一路上,越來越多的工人們加入了游行的隊伍。
喝罵聲,怒斥聲,討伐聲響成一片。
“最壞的就是傻柱這個狗東西,本來大家的定量就縮減了,還拼命抖勺,他這是要大家的命啊。”
“還有保衛科的也不是什么好東西,不是他們縱容,傻柱怎么敢肆無顧忌的克扣大家的口糧和偷飯盒回家。”
“傻柱那個狗東西家里不是就他和他妹妹嗎?這么貪心,每天帶兩三個飯盒,怎么吃了不去死。”
“你們是不知道,傻柱這是為了討好賈東旭的媳婦,每天從我們嘴里克扣的口糧都送給賈東旭的媳婦。”
“啊,你說的是勞改犯易中海的徒弟,賈東旭的媳婦嗎?果然他們倆師徒沒一個好東西。”
“是啊,你們是沒見過,賈東旭的媳婦,每天快下班的時候就在院子里洗衣服,實際上就是等傻柱帶飯盒回來。”
“呸,這對傷風敗俗的狗男女,賈東旭都不管的嗎?”
“他管什么,你是沒看到,整個院子,就他們一家吃得白白胖胖的,不就是吸了大家伙的血嗎?”
“不行,太有傷風化了,我要告訴婦聯去,將賈東旭媳婦也揪出來。
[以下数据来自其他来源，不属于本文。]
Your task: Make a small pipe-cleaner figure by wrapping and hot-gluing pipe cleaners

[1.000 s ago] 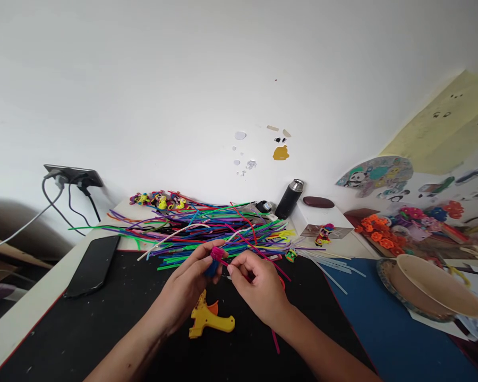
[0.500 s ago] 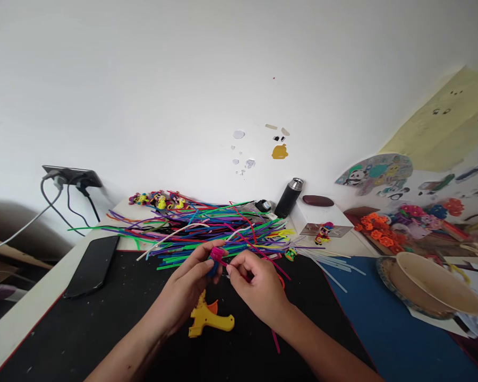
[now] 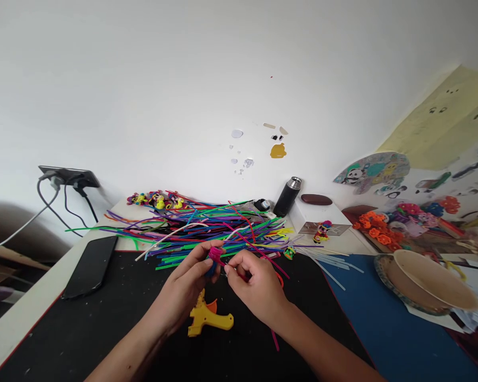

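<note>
My left hand (image 3: 189, 273) closes its fingers round a small pipe-cleaner figure (image 3: 215, 254), magenta on top and blue below. From its magenta part a strand runs across to my right hand (image 3: 257, 281), which pinches this magenta pipe cleaner (image 3: 275, 340) between thumb and forefinger. The strand's free end seems to hang out below the right wrist. Beneath both hands a yellow glue gun (image 3: 219, 320) with an orange trigger lies on the black mat (image 3: 143, 302). The palms hide part of the figure.
A wide heap of coloured pipe cleaners (image 3: 207, 233) spreads behind the hands. Small finished figures (image 3: 158, 200) sit at back left, another figure (image 3: 322, 232) by a white box (image 3: 322, 215). A black flask (image 3: 287, 197), a phone (image 3: 91, 267) and a bowl (image 3: 434, 281) surround the mat.
The view has shifted very slightly. Both hands keep their hold on the figure and the magenta strand, with hardly any movement.
</note>
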A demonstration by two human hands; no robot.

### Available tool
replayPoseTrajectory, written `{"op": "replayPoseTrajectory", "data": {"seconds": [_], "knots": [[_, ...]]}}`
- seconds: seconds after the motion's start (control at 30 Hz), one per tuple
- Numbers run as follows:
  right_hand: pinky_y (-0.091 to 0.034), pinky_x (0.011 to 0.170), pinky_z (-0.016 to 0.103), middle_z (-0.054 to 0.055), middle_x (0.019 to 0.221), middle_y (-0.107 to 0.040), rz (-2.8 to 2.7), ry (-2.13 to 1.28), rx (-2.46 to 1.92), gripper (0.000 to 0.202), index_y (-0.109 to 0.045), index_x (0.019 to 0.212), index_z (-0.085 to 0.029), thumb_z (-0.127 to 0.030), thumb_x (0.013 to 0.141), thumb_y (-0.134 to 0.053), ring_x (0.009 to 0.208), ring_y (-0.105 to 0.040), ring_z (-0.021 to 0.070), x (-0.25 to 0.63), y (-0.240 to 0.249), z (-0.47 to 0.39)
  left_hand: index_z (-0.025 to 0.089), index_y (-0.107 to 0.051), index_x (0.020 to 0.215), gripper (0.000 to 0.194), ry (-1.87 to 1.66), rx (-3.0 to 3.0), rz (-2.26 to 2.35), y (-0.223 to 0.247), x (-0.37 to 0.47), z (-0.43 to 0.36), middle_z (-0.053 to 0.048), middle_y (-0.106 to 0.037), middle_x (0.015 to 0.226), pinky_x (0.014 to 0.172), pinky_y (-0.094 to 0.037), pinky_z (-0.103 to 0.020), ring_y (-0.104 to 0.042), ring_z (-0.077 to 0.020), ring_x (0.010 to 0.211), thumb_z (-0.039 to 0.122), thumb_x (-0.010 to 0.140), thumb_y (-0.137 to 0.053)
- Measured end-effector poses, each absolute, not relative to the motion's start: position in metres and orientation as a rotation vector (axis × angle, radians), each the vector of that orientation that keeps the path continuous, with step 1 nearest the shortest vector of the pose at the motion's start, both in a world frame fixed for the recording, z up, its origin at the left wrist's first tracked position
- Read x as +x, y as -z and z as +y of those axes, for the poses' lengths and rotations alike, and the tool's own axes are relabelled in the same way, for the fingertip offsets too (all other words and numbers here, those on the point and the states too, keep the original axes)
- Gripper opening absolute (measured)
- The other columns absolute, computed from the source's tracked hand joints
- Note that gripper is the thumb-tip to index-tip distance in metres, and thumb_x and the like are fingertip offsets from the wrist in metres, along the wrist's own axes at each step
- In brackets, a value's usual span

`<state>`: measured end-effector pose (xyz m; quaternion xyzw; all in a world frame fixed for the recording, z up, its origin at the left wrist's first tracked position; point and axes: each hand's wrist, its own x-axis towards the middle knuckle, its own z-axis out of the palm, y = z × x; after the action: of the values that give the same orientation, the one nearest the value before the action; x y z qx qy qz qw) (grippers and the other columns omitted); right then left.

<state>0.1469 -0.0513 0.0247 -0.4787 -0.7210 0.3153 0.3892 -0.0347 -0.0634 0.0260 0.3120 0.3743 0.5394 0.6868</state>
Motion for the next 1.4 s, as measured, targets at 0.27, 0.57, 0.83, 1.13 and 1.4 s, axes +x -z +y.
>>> {"op": "replayPoseTrajectory", "data": {"seconds": [0.27, 0.57, 0.83, 1.13, 1.4], "knots": [[-0.03, 0.051, 0.025, -0.008, 0.057, -0.045, -1.844, -0.785, -1.188, 0.014, -0.061, 0.08, -0.023, -0.027, 0.093, -0.062, 0.049, -0.041, 0.0112, 0.1465, -0.0244, -0.0524, 0.024, -0.08, 0.117, 0.037, -1.213, 0.718, 0.866, -0.0275, -0.0333, -0.0634, -0.004, -0.066, 0.098, 0.077, -0.047, -0.031, -0.057, -0.0203, 0.086, 0.037, 0.083, -0.085], [-0.03, 0.05, 0.025, -0.008, 0.056, -0.045, -1.844, -0.779, -1.198, 0.013, -0.062, 0.08, -0.023, -0.026, 0.093, -0.063, 0.048, -0.041, 0.011, 0.1462, -0.025, -0.0522, 0.022, -0.08, 0.119, 0.037, -1.213, 0.717, 0.872, -0.0252, -0.0336, -0.0643, -0.005, -0.065, 0.095, 0.077, -0.048, -0.031, -0.058, -0.0216, 0.086, 0.037, 0.085, -0.084], [-0.03, 0.051, 0.025, -0.009, 0.057, -0.045, -1.828, -0.79, -1.18, 0.013, -0.061, 0.08, -0.023, -0.026, 0.093, -0.062, 0.048, -0.04, 0.0108, 0.1454, -0.0242, -0.0534, 0.023, -0.08, 0.12, 0.038, -1.204, 0.711, 0.877, -0.0263, -0.0328, -0.0652, -0.003, -0.064, 0.086, 0.075, -0.048, -0.029, -0.056, -0.0195, 0.082, 0.037, 0.085, -0.084], [-0.032, 0.051, 0.025, -0.008, 0.057, -0.047, -1.846, -0.81, -1.205, 0.014, -0.06, 0.08, -0.024, -0.026, 0.094, -0.063, 0.049, -0.042, 0.0118, 0.146, -0.0254, -0.0529, 0.023, -0.081, 0.114, 0.037, -1.225, 0.698, 0.895, -0.0296, -0.0317, -0.0655, -0.005, -0.067, 0.095, 0.075, -0.051, -0.029, -0.058, -0.0196, 0.084, 0.037, 0.081, -0.088], [-0.031, 0.051, 0.026, -0.008, 0.058, -0.047, -1.837, -0.825, -1.196, 0.013, -0.062, 0.081, -0.023, -0.026, 0.094, -0.064, 0.05, -0.043, 0.012, 0.1452, -0.0241, -0.0535, 0.023, -0.081, 0.115, 0.036, -1.245, 0.698, 0.892, -0.024, -0.0325, -0.0662, -0.005, -0.067, 0.099, 0.075, -0.051, -0.029, -0.059, -0.0199, 0.086, 0.038, 0.083, -0.087]]}}
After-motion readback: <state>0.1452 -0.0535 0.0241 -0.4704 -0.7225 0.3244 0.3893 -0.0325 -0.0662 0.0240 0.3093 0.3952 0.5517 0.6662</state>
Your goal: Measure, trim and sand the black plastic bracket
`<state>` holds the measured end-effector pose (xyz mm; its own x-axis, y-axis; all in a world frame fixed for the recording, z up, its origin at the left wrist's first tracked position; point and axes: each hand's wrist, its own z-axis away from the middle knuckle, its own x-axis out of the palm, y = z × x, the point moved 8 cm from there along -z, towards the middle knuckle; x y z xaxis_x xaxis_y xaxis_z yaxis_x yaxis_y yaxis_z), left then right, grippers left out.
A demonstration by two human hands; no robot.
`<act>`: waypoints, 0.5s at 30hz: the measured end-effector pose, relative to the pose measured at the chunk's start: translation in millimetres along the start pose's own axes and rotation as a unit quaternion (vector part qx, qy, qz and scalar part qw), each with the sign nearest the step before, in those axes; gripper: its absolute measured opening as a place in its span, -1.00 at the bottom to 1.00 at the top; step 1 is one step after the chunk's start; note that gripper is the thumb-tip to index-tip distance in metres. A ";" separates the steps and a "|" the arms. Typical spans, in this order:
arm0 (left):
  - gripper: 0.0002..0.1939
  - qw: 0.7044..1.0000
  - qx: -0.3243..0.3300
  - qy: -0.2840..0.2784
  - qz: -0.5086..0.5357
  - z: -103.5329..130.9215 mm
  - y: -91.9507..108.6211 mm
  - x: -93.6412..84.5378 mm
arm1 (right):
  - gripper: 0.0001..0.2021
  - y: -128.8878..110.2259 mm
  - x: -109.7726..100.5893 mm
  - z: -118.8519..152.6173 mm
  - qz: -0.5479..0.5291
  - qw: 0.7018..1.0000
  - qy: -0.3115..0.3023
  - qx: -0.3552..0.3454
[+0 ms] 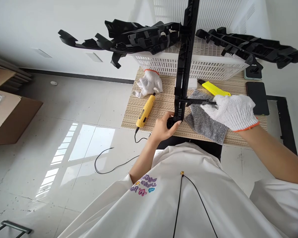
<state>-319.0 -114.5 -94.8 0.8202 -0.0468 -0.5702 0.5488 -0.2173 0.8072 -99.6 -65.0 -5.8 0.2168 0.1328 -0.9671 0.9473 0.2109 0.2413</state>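
A large black plastic car-trim part (181, 72) with a long central bar and side arms reaches from the table's front edge up past the basket. Around the bar's near end wraps my bare left hand (165, 127), closed on it with the thumb on the right side. My right hand (229, 110), in a white knit glove with an orange cuff, is closed on a slim black tool (201, 101). The tool's far end meets the bar; its exact kind is unclear. Beneath the gloved hand lies a grey cloth (208, 127).
A yellow corded rotary tool (145, 110) and a spare white glove (149, 84) lie left on the striped tabletop (165, 102). At the right are a yellow-handled cutter (215, 88) and a black phone (257, 97). A white slatted basket (159, 66) stands behind.
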 end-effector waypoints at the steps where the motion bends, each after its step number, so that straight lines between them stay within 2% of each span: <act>1: -0.65 1.000 -0.002 0.000 0.001 0.0 -0.3 -0.2 | -0.29 0.4 -0.3 0.7 0.000 1.000 0.008 0.001; 5: -0.65 1.000 -0.005 0.001 -0.004 0.0 -1.0 -0.2 | -0.31 -0.9 -1.2 2.9 0.002 1.000 0.029 0.000; 10: -0.66 1.000 -0.002 0.005 -0.005 0.0 -0.6 -0.6 | -0.18 -0.6 -0.8 2.8 0.003 1.000 0.019 0.023; 15: -0.66 1.000 0.003 -0.002 -0.007 0.0 -0.4 0.9 | -0.32 -7.1 -2.7 1.8 -0.026 1.000 0.001 0.009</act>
<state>-318.5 -114.5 -95.7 0.8115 -0.0481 -0.5824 0.5597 -0.2228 0.7982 -106.4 -68.6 -5.0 0.1667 0.1235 -0.9782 0.9614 0.1999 0.1891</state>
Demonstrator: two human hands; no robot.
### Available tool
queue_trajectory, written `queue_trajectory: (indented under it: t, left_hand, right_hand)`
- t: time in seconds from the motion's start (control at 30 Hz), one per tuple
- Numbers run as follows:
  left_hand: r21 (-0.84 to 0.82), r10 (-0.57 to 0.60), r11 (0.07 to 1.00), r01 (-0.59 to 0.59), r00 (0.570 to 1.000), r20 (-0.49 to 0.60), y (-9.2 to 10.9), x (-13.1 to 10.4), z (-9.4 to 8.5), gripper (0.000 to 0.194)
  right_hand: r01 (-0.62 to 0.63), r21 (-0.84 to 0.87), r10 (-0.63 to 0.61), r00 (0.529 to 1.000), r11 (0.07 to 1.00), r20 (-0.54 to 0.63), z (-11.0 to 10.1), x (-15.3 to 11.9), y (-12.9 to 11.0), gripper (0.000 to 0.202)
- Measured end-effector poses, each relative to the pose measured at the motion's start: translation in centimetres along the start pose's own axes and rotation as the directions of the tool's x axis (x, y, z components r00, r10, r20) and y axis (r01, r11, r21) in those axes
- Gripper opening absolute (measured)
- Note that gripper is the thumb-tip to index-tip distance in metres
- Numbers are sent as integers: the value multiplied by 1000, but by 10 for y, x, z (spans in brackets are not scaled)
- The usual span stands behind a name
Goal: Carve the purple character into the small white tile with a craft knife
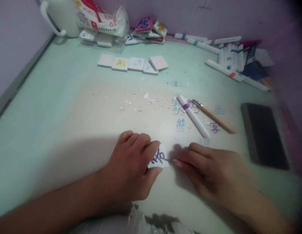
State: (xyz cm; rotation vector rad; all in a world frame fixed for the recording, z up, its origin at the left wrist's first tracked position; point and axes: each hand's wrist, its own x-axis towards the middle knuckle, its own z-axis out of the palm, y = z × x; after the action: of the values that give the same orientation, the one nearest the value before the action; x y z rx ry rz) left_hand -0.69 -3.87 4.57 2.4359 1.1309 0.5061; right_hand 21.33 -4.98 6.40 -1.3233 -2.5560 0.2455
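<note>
My left hand (135, 164) pinches a small white carving block (165, 152) between thumb and index finger, holding it on the table. A purple handwritten character marks its upper face, partly covered by my fingers. From the right, my right hand (204, 165) grips a thin carving knife (168, 160), whose slim blade tip meets the block at the character. Most of the knife's handle is hidden by my fingers. Beyond the hands lie a white marker with a purple band (193, 117) and a wooden-handled carving tool (216, 118).
White shavings (147, 96) are scattered mid-table. Several square white blocks (120, 64) sit behind them. At the back are a mug (68, 19), a plastic bag (102, 21) and more markers (224, 70). A dark rectangular block (264, 135) lies at right, near characters written on the tabletop.
</note>
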Motion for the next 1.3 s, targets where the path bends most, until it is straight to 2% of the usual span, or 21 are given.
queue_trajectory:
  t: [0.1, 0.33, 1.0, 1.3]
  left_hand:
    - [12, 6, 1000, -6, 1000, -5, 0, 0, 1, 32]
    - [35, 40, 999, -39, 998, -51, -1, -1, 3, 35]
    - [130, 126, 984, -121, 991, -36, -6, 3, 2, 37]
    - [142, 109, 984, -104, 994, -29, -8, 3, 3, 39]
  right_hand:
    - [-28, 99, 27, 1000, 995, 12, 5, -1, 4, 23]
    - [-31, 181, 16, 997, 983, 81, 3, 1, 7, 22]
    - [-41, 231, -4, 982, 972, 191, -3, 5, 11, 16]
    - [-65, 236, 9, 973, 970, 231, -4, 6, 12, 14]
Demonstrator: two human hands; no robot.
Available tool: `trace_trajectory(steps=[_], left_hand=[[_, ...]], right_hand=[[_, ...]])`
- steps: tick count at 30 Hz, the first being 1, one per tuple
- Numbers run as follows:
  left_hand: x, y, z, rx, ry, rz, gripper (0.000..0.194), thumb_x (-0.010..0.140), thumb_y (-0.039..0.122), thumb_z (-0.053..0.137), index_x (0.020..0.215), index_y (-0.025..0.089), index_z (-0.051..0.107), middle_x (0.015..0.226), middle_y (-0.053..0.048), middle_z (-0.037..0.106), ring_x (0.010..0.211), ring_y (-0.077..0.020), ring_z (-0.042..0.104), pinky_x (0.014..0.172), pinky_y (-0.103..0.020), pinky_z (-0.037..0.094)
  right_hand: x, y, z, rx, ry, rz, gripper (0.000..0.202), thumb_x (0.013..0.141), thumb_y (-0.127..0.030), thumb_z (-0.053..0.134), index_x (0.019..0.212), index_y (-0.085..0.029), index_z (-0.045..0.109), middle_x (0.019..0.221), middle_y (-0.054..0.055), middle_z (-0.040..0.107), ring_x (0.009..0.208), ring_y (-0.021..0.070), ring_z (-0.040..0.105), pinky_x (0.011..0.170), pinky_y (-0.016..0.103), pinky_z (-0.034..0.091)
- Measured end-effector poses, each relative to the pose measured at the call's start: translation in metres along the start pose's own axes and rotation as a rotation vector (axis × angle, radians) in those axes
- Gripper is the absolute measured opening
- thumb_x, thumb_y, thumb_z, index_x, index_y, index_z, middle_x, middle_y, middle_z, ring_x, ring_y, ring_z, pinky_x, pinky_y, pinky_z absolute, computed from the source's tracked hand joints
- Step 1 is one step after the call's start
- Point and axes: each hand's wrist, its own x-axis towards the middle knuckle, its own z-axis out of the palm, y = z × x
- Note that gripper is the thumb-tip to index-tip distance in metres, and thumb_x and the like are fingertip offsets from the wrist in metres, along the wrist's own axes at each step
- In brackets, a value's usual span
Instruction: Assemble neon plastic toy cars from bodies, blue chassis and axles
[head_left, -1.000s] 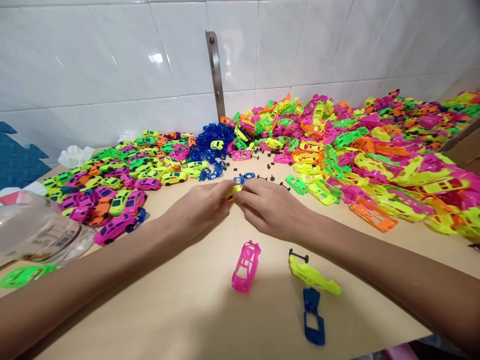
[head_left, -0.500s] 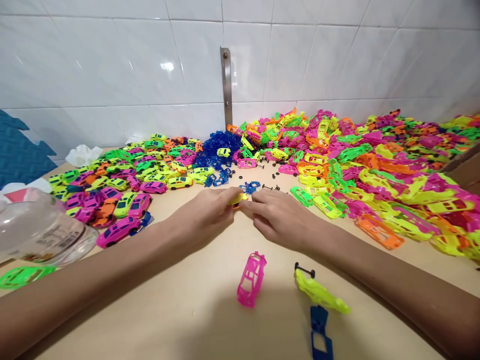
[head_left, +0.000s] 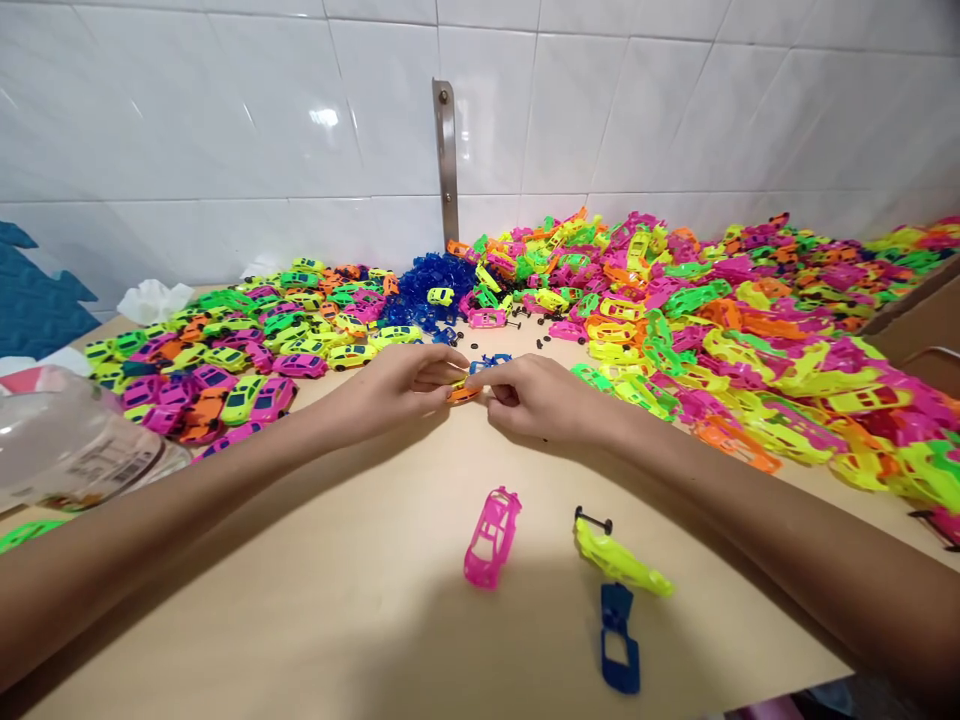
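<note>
A small orange and yellow toy car (head_left: pixel 464 394) is between my two hands over the middle of the table. My left hand (head_left: pixel 401 390) pinches its left end, the thumb in front and the fingers stretched loosely behind. With fingers curled, my right hand (head_left: pixel 536 397) presses the index finger on its right side. Just behind them lie blue plastic car parts (head_left: pixel 491 360), partly covered by my fingers. Closer to me are a pink car shell (head_left: pixel 492 537), a yellow car shell (head_left: pixel 624 560) beside a black wheel axle (head_left: pixel 593 520), and a dark blue part (head_left: pixel 619 640).
Assembled toy cars (head_left: pixel 247 395) crowd the left, near a clear plastic container (head_left: pixel 90 450). A heap of blue parts (head_left: pixel 424 290) is at the back. Colourful shells (head_left: pixel 720 330) pile up along the right, by a cardboard box (head_left: pixel 919 325). A tiled wall (head_left: pixel 270 110) stands behind.
My left fingers have straightened and spread from a tighter grip. More of the orange car shows between my hands. The whole view has shifted slightly.
</note>
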Motion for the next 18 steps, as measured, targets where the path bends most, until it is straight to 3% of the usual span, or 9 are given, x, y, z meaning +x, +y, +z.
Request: trace_trajectory(steps=[6,10,18], left_hand=[[0.005,-0.001,-0.001,-0.063,0.039,-0.024,0.026,0.084,0.027,0.068,0.107,0.017,0.063,0.109,-0.013,0.075,0.097,-0.025,0.075,0.082,-0.039,0.065],[0.002,0.01,0.001,0.067,0.05,0.012,0.015,0.087,0.028,0.063,0.095,0.017,0.069,0.1,-0.007,0.075,0.088,-0.0202,0.074,0.082,-0.034,0.064],[0.0,0.016,0.002,0.313,0.071,0.021,0.024,0.085,0.028,0.059,0.095,0.019,0.078,0.091,-0.004,0.079,0.083,-0.0203,0.075,0.084,-0.032,0.064]], right_hand=[[0.009,0.016,0.009,0.135,0.064,0.016,0.03,0.086,-0.014,0.055,0.108,-0.018,0.074,0.066,-0.003,0.054,0.061,0.0103,0.043,0.06,0.025,0.025],[0.01,0.019,0.012,0.154,0.067,0.008,0.027,0.087,-0.016,0.055,0.106,-0.019,0.074,0.069,-0.003,0.055,0.063,0.0106,0.045,0.06,0.025,0.024],[0.007,0.009,0.008,0.074,0.073,0.014,0.025,0.088,-0.015,0.054,0.104,-0.02,0.072,0.071,-0.002,0.059,0.064,0.0115,0.046,0.06,0.025,0.023]])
”
……
游行隊伍的最前面,傻柱,劉新義和王有福三人苦不堪。
他們三個人被強制性的反扭著雙手,并將他們的胳膊向后上方高高抬起,如同噴氣式飛機翹起的兩個翅膀似的。
而且他們三個人的頭頸被人死死的往下壓住,迫使其頭部向地,弓著身子呈90度。
不僅如此,每個人的頭上還戴著一個白色的圓錐型的高帽子,脖子上掛著一塊類似于小黑板大小的黑木牌,上面分別寫著幾個字“貪污犯”、“盜竊犯”,“包庇犯”。
此時的傻柱終于怕了,再也沒有了往日的囂張。
他沒想到往日任他欺負,甚至是唯唯諾諾的工人們,發起狠來竟然這么可怕。
這些人就像是失去了理智一般,但凡他敢反駁一句,就是一頓拳打腳踢。
這一路上,他沒少吃苦頭。
也幸虧他皮糙肉厚,扛得住,饒是如此,也痛得齜牙咧嘴,鉆心裂肺。
在廠里沒有了易中海的庇護,楊衛國也不敢出面幫他,現在的他就跟只人人喊打的過街老鼠一般。
不過,在聽到大家說他將飯盒送給秦淮茹后,莫名的竟然還臉紅了。
仿佛藏在心底深處的小心思,被人發現了一般。
跟他并肩走在一起的劉新義就沒那么好了,渾身跟散了架似的。
不過他還是聰明一些,知道這個時候不能跟工人們對著干,多說一句話,只會迎來更狠的懲罰。
他現在已心如死灰,也不求能全身而退,只希望楊衛國和李懷德到時候能出手幫他一把。
哪怕是下放到下面的分廠當個食堂主任也行。
特別是楊衛國,如果不是看在楊衛國的面子上,他又怎么會對傻柱的胡作非為睜一只眼閉一只眼呢?
他們三個人當中,覺得最委屈的是王有福,他一個堂堂的保衛科科長,竟然落到如此地步。
他恨透了傻柱,也恨極了楊衛國,如果不是這兩個狗東西,他又怎么會被工人們揪出來批斗?